The case of the Prime Minister was a different kettle of fish. Every political commentator suggests that her skipping-out of the debate with Mr. Holness at the eleventh hour, and for which some spurious reasons were proffered, was the kiss of death. My ‘kiss’ came long before – when that female police officer assigned to the Denham Town Police Stations was killed. Days on-end went by, and the nation was never told by her to, be strong. That lack of communication suggested - wrongfully or rightfully - that either the prime minister was not articulate enough, or, that the incident did not resonate. And for whatever the real reason might have been, it did not reflect well. In this age in which several media platforms exist, there was no excuse. As U.S. Presidents Franklyn D. Roosevelt and then Woodrow Wilson before him, proved, one might not need legs to govern. But one surely must have a voice. I now in hindsight, see the wisdom in having been force-fed texts like Effective Technical Communication by Anne Eisenberg.

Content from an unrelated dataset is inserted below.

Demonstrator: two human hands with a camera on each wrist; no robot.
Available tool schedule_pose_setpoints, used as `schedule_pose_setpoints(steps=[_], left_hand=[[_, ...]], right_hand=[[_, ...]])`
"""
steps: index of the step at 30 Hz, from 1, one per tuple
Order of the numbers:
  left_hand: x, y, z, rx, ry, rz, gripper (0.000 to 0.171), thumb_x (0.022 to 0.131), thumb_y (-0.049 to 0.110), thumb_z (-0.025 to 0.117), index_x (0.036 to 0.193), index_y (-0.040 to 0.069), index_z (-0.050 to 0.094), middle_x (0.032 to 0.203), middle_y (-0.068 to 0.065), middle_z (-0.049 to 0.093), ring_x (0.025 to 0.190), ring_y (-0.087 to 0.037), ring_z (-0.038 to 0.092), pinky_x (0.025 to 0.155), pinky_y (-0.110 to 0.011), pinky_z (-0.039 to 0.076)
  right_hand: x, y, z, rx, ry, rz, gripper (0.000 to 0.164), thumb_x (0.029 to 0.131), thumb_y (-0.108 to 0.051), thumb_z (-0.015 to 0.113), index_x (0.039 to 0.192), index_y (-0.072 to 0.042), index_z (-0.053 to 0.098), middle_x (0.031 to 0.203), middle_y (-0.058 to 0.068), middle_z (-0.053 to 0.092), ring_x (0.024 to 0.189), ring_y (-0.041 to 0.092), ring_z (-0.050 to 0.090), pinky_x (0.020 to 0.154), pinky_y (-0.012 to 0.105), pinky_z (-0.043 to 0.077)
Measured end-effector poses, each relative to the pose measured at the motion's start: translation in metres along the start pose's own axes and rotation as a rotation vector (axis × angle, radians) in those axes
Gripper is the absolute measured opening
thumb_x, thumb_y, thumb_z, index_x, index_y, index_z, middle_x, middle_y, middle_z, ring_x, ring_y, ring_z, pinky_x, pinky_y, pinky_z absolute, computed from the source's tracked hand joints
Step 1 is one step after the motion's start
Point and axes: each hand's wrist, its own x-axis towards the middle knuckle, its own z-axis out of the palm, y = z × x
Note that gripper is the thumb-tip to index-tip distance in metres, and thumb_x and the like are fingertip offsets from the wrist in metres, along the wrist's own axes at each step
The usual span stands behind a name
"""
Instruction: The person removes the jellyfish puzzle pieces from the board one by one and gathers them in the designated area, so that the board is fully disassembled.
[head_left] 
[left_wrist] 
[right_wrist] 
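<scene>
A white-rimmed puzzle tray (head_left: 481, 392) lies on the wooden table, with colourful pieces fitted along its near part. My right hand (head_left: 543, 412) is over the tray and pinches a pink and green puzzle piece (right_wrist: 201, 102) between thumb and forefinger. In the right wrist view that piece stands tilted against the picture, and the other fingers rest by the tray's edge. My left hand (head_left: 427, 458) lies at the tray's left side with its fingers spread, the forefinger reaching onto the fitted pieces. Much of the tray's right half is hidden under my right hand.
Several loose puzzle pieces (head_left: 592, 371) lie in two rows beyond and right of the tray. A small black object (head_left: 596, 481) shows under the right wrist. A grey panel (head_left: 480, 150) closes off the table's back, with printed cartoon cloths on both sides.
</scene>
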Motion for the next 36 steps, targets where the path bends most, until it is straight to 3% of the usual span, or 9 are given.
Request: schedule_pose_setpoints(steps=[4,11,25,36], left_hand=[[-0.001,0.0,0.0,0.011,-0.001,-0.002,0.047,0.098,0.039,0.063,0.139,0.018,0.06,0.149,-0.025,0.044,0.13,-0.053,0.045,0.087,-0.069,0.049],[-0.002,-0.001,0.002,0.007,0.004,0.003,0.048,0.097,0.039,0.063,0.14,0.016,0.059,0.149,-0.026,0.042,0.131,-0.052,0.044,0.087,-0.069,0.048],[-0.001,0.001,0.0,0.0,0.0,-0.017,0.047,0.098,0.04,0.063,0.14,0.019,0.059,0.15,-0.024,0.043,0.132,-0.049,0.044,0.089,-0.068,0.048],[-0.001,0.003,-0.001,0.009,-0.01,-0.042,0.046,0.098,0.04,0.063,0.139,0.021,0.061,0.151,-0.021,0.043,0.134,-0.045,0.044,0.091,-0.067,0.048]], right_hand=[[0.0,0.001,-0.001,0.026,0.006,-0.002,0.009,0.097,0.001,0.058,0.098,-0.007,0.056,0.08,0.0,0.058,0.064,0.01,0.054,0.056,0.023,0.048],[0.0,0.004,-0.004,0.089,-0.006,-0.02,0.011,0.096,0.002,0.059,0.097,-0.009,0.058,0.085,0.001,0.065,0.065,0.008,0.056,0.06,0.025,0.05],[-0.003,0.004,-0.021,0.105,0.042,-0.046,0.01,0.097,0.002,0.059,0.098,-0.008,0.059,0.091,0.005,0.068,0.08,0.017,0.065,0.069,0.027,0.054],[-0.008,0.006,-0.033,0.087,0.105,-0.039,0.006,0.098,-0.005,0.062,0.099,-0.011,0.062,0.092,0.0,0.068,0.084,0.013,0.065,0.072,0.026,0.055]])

After the aforementioned visit to my attorney, I moseyed on down to Harbour Street and to quench my thirst, bought a Malta from a corner-vendor. And without prompting, that issue came-up. Similarly, days later when I was talking to a mason who resides in Parry Town, St. Ann, that very same thing, also came-up. “Mi general, when important tings a gwan, yu caa ‘ear nutten from ‘ar,” the street-wise young man said. That to me, was not a good sign emanating from both the south, and then from the north. Call my two subjects under-educated, and call my sample-size crude, miniscule, and not representative. And to be in politics for forty-odd years! This was ample enough time to - like George Headley – learn to play leg-spin. One can not be strong at every thing. But with hard work, one can overcome most things. In general in Jamaica, after one reaches a certain age, there’s a loathness to return to the classroom to either freshen-up old skills, to re-tool, or to acquire new ones. In marketing, the customer is always changing. He might have acquired new expectations. And, one must wander around, know what he’s thinking, and try and change along with him.

Let’s call this one, a free business lesson.